• REQUIRED ACTION:
Nothing should be left out: write out the whole listing exactly.

Content starts

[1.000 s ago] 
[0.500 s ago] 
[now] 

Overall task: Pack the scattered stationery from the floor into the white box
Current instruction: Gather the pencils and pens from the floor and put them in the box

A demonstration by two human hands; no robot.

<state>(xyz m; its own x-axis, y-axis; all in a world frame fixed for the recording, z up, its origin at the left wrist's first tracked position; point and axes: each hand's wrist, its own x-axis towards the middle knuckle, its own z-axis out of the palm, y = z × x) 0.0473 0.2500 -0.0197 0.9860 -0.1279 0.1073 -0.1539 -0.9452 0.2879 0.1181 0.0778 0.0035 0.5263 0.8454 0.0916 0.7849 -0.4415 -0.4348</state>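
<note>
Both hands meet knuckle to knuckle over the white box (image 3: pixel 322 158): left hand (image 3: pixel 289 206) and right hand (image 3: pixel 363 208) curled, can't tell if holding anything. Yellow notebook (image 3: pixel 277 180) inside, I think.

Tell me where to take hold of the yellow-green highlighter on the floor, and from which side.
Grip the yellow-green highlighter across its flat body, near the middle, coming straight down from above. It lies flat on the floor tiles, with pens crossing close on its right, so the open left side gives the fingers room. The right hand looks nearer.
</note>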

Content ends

• THE ANSWER:
[1.000 s ago] 
[0.500 s ago] 
[now] 

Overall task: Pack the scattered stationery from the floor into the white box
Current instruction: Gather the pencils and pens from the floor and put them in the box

A demonstration by two human hands; no robot.

<state>(xyz m; its own x-axis, y-axis; all in a world frame fixed for the recording, z up, its origin at the left wrist's first tracked position; point and axes: each hand's wrist, its own x-axis towards the middle knuckle, its own z-axis out of the palm, y = z × x) 0.0473 0.2500 -0.0197 0.9860 -0.1279 0.1073 -0.1539 -0.9452 0.2879 0.1181 0.0778 0.0035 0.5263 0.8454 0.0916 0.7849 -0.4415 -0.4348</state>
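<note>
Both hands meet knuckle to knuckle over the white box (image 3: pixel 322 158): left hand (image 3: pixel 289 206) and right hand (image 3: pixel 363 208) curled, can't tell if holding anything. Yellow notebook (image 3: pixel 277 180) inside, I think.

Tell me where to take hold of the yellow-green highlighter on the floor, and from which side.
Grip the yellow-green highlighter across its flat body, near the middle, coming straight down from above. It lies flat on the floor tiles, with pens crossing close on its right, so the open left side gives the fingers room. The right hand looks nearer.
</note>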

The generated output is now complete.